Is the claim in the notes true? If yes, then why imperative languages not supporting it?

Answer 1

The claims about "LISP" are very vague, they don't even mention which LISP dialect or implementation they mean. None of LISP dialects I'm familiar with do automatic memoization, but LISP makes it easy to write a wrapper function which transforms any existing function into a memoized one.

Fully automatic, unconditional memoization would be a very dangerous practice and would lead to out-of-memory errors. In imperative languages it would be even worse because return values are often mutable, therefore not reusable. Imperative languages don't usually support tail-recursion optimization, further reducing the applicability of memoization.

Answer 2

The support for memoization is nothing more than having first-class functions.

If you want to memoize the Java version for one specific case, you can write it explicitly: create a hashtable, check for existing values, etc. Unfortunately, you cannot easily generalize this in order to memoize any function. Languages with first-class functions make writing functions and memoizing them almost orthogonal problems.

The basic case is easy, but you have to take into account recursive calls. In statically typed functional languages like OCaml, a function that is memoized cannot just call itself recursively, because it would call the non-memoized version. However the only change to your existing function is to accept a function as an argument, named for example self, which should be called whenever you function wants to recurse. The generic memoization facility then provides the appropriate function. A full example of this is available in this answer.

The Lisp version has two features that makes memoizing an existing function even more straightforward.

1. You can manipulate functions like any other value
2. You can redefine functions at runtime

So for example, in Common Lisp, you define F:

(defun F (n)
  (if (<= n 1)
      n
      (+ (F (- n 1))
         (F (- n 2)))))

Then, you see that you need to memoize the function, so you load a library:

(ql:quickload :memoize) 

... and you memoize F:

(org.tfeb.hax.memoize:memoize-function 'F)
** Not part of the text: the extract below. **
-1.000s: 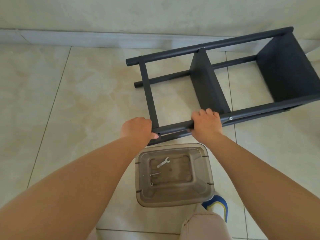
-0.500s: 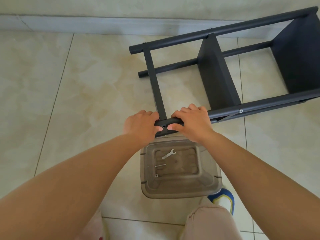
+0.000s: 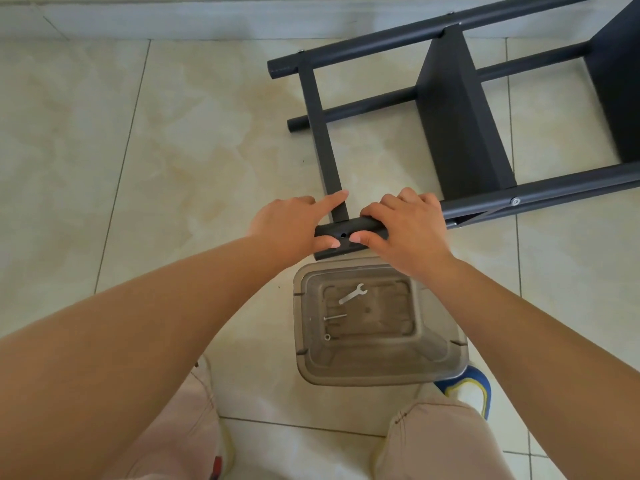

The facility accepts arguments to specify which input should be cached and which test function to use. Then, the function F is replaced by a fresh one, which introduces the necessary code to use an internal hash-table. Recursive calls to F inside F are now calling the wrapping function, not the original one (you don't even recompile F). The only potential problem is if the original F was subject to tail-call optimization. You should probably declare it notinline or use DEF-MEMOIZED-FUNCTION.